It is a significant feature of most gas-fluidized beds that they contain rising ‘bubbles’ of almost clear gas. The purpose of this paper is to account plausibly for this remarkable property first by supposing that primary and secondary instabilities of the fluidized bed generate compact regions of above-average or below-average particle concentration, and second by invoking a mechanism for the expulsion of particles from a buoyant compact blob of smaller particle concentration. We postulate that the rising of such an incipient bubble generates a toroidal circulation of the gas in the bubble, roughly like that in a drop of liquid rising through a second liquid of larger density, and that particles in the blob carried round by the fluid move on trajectories which ultimately cross the bubble boundary.

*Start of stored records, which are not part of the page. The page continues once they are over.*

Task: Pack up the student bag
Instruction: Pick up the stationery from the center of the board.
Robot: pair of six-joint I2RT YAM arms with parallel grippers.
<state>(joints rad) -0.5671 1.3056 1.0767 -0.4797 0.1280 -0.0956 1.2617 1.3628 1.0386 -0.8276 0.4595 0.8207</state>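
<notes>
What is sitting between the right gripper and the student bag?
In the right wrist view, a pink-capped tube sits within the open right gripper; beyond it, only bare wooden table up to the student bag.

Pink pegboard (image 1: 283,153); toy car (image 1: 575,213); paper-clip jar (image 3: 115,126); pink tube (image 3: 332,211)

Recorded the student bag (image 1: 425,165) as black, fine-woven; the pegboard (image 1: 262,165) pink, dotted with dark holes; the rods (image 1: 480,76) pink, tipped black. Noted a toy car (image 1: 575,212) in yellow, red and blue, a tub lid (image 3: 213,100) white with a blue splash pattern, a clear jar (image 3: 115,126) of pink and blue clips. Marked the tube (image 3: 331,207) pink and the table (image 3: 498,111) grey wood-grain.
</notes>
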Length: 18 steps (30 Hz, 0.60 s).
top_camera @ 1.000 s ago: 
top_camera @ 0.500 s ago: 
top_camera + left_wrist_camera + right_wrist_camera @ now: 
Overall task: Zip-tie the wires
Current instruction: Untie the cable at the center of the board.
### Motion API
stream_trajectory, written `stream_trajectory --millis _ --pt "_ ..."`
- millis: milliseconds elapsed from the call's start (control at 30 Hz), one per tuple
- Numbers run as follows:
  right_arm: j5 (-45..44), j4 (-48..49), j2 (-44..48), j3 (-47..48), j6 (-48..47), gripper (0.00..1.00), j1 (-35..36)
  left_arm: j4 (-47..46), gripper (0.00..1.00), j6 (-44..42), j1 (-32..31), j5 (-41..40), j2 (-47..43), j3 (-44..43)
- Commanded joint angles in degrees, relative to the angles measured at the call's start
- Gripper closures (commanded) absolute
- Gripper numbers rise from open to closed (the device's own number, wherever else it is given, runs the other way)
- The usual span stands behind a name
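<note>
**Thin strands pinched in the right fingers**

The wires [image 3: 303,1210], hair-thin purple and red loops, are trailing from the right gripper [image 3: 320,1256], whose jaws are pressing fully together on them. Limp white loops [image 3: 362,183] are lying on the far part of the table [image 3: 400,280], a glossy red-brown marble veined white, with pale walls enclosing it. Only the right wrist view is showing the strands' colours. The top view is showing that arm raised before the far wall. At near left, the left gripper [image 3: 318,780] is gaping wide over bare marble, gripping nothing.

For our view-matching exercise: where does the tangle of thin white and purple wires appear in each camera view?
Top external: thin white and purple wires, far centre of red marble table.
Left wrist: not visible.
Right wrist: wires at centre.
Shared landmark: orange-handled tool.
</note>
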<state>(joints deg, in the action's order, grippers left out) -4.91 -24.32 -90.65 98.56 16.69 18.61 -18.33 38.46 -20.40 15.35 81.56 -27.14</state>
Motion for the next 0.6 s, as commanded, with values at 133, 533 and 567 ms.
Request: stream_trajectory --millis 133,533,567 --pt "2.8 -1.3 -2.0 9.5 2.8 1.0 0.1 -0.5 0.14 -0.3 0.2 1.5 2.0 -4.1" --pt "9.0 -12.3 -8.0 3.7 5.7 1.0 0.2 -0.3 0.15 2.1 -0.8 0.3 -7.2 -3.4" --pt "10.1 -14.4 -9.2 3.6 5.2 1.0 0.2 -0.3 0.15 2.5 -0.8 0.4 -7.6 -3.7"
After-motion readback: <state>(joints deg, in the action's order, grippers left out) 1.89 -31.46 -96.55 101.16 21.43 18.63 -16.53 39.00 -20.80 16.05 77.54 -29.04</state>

Numerical calculations of particle trajectories for practical values of the relevant parameters show that a large percentage of particles, of such small concentration that they move independently, are expelled from a bubble in the time taken by it to rise through a distance of several bubble diameters.
Similar calculations for a liquid-fluidized bed show that the expulsion mechanism is much weaker, as a consequence of the larger density and viscosity of a liquid, which is consistent with the absence of observations of relatively empty bubbles in liquid-fluidized beds.
It is found to be possible, with the help of the Richardson-Zaki correlation, to adjust the results of these calculations so as to allow approximately for the effect of interaction of particles in a bubble in either a gas- or a liquid-fluidized bed. The interaction of particles at volume fractions of 20 or 30 % lengthens the expulsion times, although without changing the qualitative conclusions.